İyi Bir Savunmanın Değerini Kanıtlayan Fareler
Adeta Fareli Köyün Kavalcısı’nın üzerinde oynama yapılmışı gibi duran bu dava için, on altıncı yüzyılın başlarına gidiyoruz. Arpa hasadı sırasında baskın yapan ve hasadı mahveden farelere karşı, toplu bir dava açılıyor. Sanıkların yani farelerin avukatlığını yapmak ise daha sonrasında bu dava sayesinde yüzyılın en ünlü hukukçularından biri hâline gelen Barthélemy de Chasseneuz’e düşüyor.
Yasal süreç başlıyor, taraflar belirleniyor, duruşma tarihi alınıyor. Fakat o da ne? Dava günü geldiğinde, sanık farelerden hiçbiri, mahkeme salonuna teşrif etmiyor! Olacak iş değil. Bu noktada Barthélemy de Chasseneuz, hepimize bir savunma dersi vermeye karar veriyor. Müvekkillerinin her yere dağıldıkları için, gönderilen tek bir mahkeme celbinin hepsine ulaşmasının mümkün olmadığını, hâliyle kendilerinin de salonda bir araya gelemediklerini söylüyor. İşini o kadar iyi yapıyor ki kürsü, farelerce istila edilen her yere ikinci bir celp gönderiyor. Duruşma da ileri bir tarihe erteleniyor.

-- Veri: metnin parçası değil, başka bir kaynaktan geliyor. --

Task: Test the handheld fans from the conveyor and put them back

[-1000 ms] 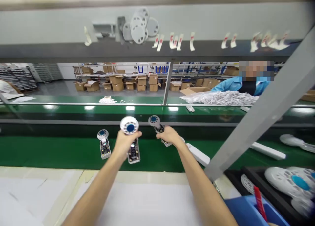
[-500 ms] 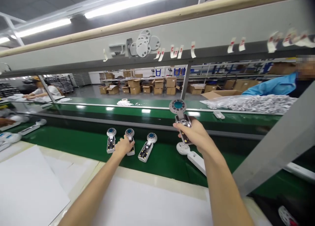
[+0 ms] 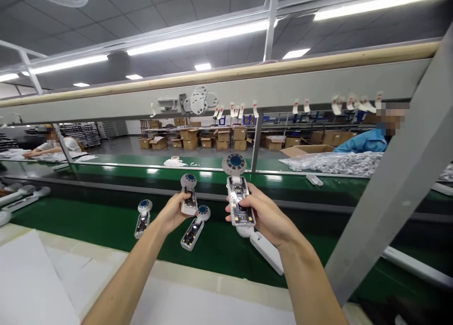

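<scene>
My right hand [image 3: 260, 209] is closed around an opened white handheld device [image 3: 238, 185], its round blue-centred head upward and the circuit board in its handle facing me. A similar, smaller-looking device [image 3: 189, 181] is in my left hand [image 3: 173, 211], the thumb pressed on its board and the head upright. Below and between the hands, one more open device [image 3: 193, 233] lies tilted on the green belt [image 3: 116, 221]. Another open device [image 3: 143, 221] rests to the left of my left hand. Partly hidden under my right hand lies a white-cased device [image 3: 267, 253], closed side up.
A slanted grey post [image 3: 382, 174] stands close on my right. Overhead runs a shelf beam [image 3: 134, 103] with hanging stickers. White paper [image 3: 212, 301] covers the near table. Across the belt, a person in a blue sleeve [image 3: 361, 141] sits behind a heap of white parts [image 3: 347, 163].
My left hand has lifted its device off the belt. My right hand has turned its device so the board faces me and moved it left in view. The view has tilted upward.
</scene>
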Tool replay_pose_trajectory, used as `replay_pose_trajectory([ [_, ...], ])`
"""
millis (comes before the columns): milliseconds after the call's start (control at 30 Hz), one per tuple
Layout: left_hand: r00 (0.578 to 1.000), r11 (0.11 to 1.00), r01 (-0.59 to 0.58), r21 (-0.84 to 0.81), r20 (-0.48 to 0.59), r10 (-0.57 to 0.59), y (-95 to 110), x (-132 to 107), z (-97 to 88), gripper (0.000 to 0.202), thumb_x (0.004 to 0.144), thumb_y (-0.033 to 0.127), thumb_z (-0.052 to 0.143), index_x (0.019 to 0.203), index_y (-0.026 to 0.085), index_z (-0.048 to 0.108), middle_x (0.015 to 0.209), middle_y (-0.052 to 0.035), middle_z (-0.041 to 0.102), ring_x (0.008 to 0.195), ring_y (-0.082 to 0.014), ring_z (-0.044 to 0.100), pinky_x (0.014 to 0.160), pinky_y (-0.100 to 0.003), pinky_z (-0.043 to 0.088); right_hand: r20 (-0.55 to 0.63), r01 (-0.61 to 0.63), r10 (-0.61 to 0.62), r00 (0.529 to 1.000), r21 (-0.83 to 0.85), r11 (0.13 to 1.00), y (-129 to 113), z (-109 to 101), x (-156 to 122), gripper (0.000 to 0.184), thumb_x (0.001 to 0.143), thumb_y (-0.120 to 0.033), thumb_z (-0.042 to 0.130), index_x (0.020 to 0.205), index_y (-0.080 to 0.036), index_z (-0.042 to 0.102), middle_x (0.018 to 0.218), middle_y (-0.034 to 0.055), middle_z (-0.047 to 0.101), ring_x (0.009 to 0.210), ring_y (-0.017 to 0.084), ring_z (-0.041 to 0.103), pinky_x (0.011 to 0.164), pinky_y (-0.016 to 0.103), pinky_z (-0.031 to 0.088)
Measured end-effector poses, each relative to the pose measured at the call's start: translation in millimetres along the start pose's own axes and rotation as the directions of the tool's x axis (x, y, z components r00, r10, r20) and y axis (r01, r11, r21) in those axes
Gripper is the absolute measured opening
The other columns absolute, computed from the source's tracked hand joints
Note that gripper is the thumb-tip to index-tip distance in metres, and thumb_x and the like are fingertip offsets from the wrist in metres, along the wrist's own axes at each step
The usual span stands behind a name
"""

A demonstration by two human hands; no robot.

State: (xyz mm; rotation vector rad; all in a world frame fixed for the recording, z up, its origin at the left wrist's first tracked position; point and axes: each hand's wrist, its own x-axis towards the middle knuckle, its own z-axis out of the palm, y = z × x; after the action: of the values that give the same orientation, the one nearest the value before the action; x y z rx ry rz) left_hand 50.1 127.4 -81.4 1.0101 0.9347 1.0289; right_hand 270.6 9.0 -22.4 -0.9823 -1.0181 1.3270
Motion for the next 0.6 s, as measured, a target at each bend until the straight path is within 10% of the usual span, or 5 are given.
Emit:
replay_pose_trajectory([
  [233,0.934,0.952,-0.233,-0.2,0.227,0.276,26.0,-71.4,41.0,0.047,0.08,0.004,0.06,0.124,0.018,0.05,0.124,-0.0117,0.066,0.102,-0.0279,0.072,0.079,-0.047,0.065,0.048,0.1,-0.096,0.994,-0.093,0.991,1.9,7.5,-4.6,0.062,0.077,-0.017,0.059,0.136,-0.023,0.039,0.085,0.0027,0.072,0.066,0.019,0.07,0.057,0.028,0.056],
  [600,0.813,0.874,-0.421,-0.241,0.326,0.482,38.6,-82.4,27.4,0.056,0.078,0.007,0.064,0.124,0.023,0.037,0.117,-0.0066,0.068,0.088,-0.0276,0.076,0.069,-0.041,0.066,-0.087,0.289,-0.313,0.946,-0.212,0.934,9.5,24.6,-3.0,0.063,0.072,-0.018,0.069,0.13,-0.025,0.044,0.097,0.0027,0.07,0.068,0.019,0.071,0.056,0.032,0.062],
])
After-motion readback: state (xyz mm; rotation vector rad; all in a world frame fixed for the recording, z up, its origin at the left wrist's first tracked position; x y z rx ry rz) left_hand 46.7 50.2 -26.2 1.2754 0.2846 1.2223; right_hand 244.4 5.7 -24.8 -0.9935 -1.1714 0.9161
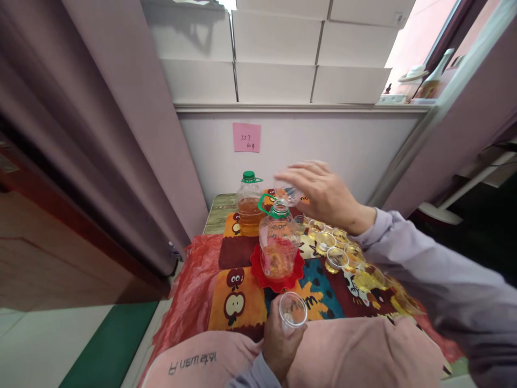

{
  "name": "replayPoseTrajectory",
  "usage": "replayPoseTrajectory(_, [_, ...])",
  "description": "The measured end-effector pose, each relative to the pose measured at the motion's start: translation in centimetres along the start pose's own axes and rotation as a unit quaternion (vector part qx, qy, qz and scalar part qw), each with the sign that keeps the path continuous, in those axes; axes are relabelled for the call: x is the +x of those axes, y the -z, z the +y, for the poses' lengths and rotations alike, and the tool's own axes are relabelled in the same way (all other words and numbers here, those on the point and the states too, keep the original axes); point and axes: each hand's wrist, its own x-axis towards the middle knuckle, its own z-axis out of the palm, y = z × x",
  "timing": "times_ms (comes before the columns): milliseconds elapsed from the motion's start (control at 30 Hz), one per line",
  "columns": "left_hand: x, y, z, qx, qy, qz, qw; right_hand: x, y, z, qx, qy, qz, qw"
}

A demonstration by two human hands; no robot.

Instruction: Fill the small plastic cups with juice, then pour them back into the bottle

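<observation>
My left hand (pixel 279 339) is closed around a small clear plastic cup (pixel 293 311), held upright near my lap at the table's front edge. My right hand (pixel 321 193) reaches forward above the table and grips another small clear cup (pixel 287 192), tipped on its side, just over the mouth of an open oil bottle (pixel 278 237). That bottle has a green handle ring, holds a little amber oil and stands on a red plate (pixel 258 272). Behind it stands a second bottle (pixel 248 207) with a green cap, partly filled with amber oil.
Several small clear cups with yellow oil (pixel 337 257) stand in a row at the right on a colourful cartoon cloth (pixel 236 296). A red plastic sheet (pixel 194 280) hangs off the left side. A pink note (pixel 246 137) sticks on the wall; a curtain (pixel 121 134) hangs left.
</observation>
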Motion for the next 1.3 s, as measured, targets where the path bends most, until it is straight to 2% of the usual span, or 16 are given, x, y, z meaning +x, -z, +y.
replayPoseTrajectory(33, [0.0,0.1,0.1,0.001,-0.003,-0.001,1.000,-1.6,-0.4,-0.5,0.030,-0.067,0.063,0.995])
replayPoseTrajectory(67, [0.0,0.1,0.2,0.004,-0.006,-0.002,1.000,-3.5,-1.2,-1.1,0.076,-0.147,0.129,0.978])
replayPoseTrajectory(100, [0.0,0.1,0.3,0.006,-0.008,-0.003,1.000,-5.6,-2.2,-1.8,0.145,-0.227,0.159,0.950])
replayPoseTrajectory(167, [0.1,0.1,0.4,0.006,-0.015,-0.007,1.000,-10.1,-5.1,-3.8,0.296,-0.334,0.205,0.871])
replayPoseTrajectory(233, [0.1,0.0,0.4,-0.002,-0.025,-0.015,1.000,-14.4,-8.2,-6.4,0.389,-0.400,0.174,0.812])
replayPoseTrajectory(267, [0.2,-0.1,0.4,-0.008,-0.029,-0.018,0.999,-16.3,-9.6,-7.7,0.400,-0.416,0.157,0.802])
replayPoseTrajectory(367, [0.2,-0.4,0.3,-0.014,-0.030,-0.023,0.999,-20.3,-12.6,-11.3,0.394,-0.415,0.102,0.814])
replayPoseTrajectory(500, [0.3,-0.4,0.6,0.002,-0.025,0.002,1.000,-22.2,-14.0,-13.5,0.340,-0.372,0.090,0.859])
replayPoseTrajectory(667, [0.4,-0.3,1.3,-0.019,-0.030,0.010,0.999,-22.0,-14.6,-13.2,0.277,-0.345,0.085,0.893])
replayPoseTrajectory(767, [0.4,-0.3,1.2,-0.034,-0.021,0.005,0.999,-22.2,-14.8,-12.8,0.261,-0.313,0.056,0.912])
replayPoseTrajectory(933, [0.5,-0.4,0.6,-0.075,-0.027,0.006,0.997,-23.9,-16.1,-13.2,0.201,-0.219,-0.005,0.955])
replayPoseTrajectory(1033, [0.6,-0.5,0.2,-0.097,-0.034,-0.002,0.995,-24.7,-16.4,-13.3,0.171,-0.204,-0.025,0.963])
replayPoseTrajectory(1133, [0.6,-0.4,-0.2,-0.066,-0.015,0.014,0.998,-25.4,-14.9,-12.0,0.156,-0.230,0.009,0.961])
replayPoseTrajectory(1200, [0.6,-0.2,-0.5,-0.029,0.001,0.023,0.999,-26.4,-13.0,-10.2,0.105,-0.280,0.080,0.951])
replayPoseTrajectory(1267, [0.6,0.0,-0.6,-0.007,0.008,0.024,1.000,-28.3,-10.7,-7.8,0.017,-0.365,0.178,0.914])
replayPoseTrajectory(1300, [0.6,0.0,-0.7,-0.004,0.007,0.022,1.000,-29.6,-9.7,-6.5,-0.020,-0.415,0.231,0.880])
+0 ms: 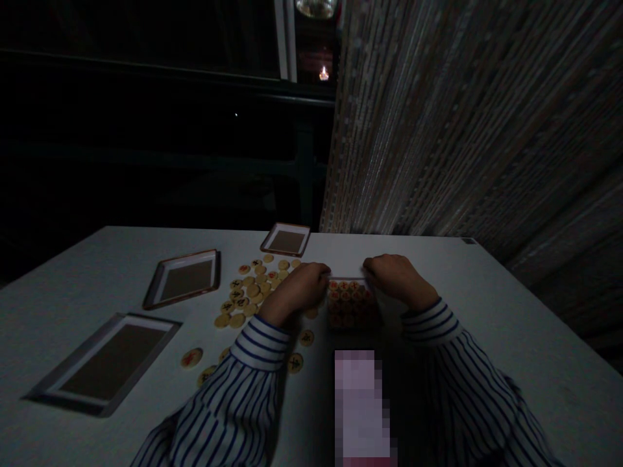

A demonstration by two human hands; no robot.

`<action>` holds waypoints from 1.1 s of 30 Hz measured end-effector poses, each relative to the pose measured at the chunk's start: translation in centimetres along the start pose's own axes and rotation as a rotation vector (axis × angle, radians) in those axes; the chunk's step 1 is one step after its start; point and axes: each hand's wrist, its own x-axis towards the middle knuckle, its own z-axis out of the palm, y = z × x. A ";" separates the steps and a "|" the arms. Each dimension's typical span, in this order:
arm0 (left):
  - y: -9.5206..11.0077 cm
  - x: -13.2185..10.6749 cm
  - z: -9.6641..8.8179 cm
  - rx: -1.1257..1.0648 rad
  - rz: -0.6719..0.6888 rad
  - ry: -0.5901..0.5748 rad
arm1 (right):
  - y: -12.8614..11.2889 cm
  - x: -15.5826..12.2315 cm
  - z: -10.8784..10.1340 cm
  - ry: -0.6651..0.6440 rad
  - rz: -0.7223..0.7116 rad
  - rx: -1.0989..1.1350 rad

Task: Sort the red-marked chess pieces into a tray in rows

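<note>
A small box [354, 318] of xiangqi pieces sits on the white table in front of me, with red-marked pieces in rows inside. My left hand [302, 285] is closed at its far left corner, and my right hand [400, 277] is closed at its far right corner. The fingertips of both hands are partly hidden in the dim light. Loose round xiangqi pieces [253, 290] lie heaped beside my left hand, some face down, others with dark or red characters. A few more, including one dark-marked piece [294, 362], lie near my left sleeve.
Three shallow rectangular trays stand on the table [487, 311]: one at the back [286, 239], one at the left [183, 277], and a larger one at the front left [104, 363]. A blurred-out flat object [360, 402] lies nearest me. A string curtain [413, 117] hangs behind.
</note>
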 end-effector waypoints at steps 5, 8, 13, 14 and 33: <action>0.4 0.0 -0.1 0.001 0.021 0.045 | -0.3 -0.1 -0.9 0.074 0.013 0.010; 0.7 -0.4 -0.7 -0.005 0.015 0.059 | -0.5 -0.1 -1.3 0.115 0.023 0.024; 2.1 -1.6 -2.4 0.007 0.006 0.129 | -0.9 -0.3 -2.0 0.187 0.015 0.076; 2.4 -1.9 -2.7 0.006 0.014 0.143 | -1.0 -0.4 -2.2 0.200 0.013 0.084; -3.1 -5.1 -8.1 0.079 -0.115 0.309 | -2.7 -0.7 -2.7 0.243 -0.041 0.203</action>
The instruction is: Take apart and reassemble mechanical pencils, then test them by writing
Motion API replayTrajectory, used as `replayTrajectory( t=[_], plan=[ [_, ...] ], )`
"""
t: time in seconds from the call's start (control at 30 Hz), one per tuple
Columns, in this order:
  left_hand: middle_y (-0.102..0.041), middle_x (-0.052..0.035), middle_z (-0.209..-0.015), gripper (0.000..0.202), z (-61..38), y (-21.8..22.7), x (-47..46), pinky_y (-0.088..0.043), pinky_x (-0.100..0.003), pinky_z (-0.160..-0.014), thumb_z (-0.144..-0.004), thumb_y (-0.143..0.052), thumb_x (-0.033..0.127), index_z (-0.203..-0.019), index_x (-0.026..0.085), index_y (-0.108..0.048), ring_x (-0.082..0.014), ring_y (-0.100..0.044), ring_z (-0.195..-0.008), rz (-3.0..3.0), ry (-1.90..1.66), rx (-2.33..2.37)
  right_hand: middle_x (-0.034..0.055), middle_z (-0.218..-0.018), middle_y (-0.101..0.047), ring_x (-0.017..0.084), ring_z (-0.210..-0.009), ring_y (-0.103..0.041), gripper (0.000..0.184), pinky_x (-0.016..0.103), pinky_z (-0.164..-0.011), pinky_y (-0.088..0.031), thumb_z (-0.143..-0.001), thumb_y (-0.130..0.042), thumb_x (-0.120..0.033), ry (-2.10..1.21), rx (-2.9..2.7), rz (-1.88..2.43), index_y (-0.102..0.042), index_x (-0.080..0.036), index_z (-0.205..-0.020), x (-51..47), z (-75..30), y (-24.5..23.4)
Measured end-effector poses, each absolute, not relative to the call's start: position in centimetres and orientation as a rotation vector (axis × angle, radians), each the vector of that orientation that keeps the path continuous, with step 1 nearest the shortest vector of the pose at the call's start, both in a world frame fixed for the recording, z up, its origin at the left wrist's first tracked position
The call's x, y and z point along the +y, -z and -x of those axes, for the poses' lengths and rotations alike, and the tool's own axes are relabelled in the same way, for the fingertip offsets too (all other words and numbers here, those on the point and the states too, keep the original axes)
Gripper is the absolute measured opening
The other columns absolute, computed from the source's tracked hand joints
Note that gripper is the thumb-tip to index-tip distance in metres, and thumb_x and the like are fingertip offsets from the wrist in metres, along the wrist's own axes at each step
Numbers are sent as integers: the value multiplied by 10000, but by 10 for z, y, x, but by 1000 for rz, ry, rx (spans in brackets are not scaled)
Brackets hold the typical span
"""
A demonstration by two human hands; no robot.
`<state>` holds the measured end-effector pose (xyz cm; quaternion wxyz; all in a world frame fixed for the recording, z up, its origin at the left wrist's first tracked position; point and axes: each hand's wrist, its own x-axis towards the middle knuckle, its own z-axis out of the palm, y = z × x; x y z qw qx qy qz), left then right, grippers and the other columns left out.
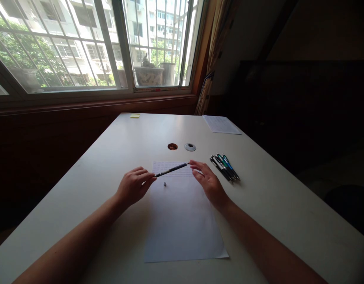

Tabii, fareler yine gelmiyorlar duruşma adresine. Fakat azimli avukatımız durmuyor, bu sefer de müvekkillerinin mahkeme salonuna gelebilmesi için uzun bir yolculuk yapmaları gerektiğinden giriyor, bu yolculuğun ne kadar zorluklu ve engellerle dolu olduğundan çıkıyor. Her şeyi geçtik, can düşmanları kedilerle karşılaşabilirler ve hayatları tehlikeye girebilir değil mi? Bu şartlar altında, can güvenliklerinin sağlamanın bir yolu olmadığı için farecikler, yapılan suçlamalara yanıt veremiyorlar bile. Bu denli sağlam bir mazeretten sonra yargıçlar da sanıkların salonda bulunmamalarını affediyor ve duruşma, tekrar başka bir tarihe erteleniyor.
Sonraki duruşmada ne oldu, fareler bir şekilde sürece iştirak ettiler mi, Barthélemy de Chasseneuz’in aklına daha kurnaz fikirler geldi mi ya da bütün bu dava nasıl sonuçlandı, bilmiyoruz. Sanırım bunlara ait kayıtlar da bir kavalcının peşine takılıp, ortadan kayboldu…
Mide Bulandıracak Küçüklerden: Ekin Bitleri
İlk maddedeki garip mahkeme öyküsü yeterince trajikomik gelmediyse toplamda yarım asır kadar süren bir hukuksal sürece sizleri davet edeyim. Hayvanların kasıtla suç işleyebileceklerini ve bunun için insanlar gibi mahkemelerde yargılanabileceklerini, beynimizin gönderdiği kahkaha sinyallerine rağmen bir sefercik kabul ettiğimizde, müstakil vakalar yerine daha büyük çaplı gruplar suç işlediğinde, daha büyük hasarlar meydana geldiğinde, bunların yargılanmasını da daha büyük çaplı yargı makamlarının ele alacağını tahmin edebiliriz. Her dönemin en büyük favorisi ise tabii ki Kilise.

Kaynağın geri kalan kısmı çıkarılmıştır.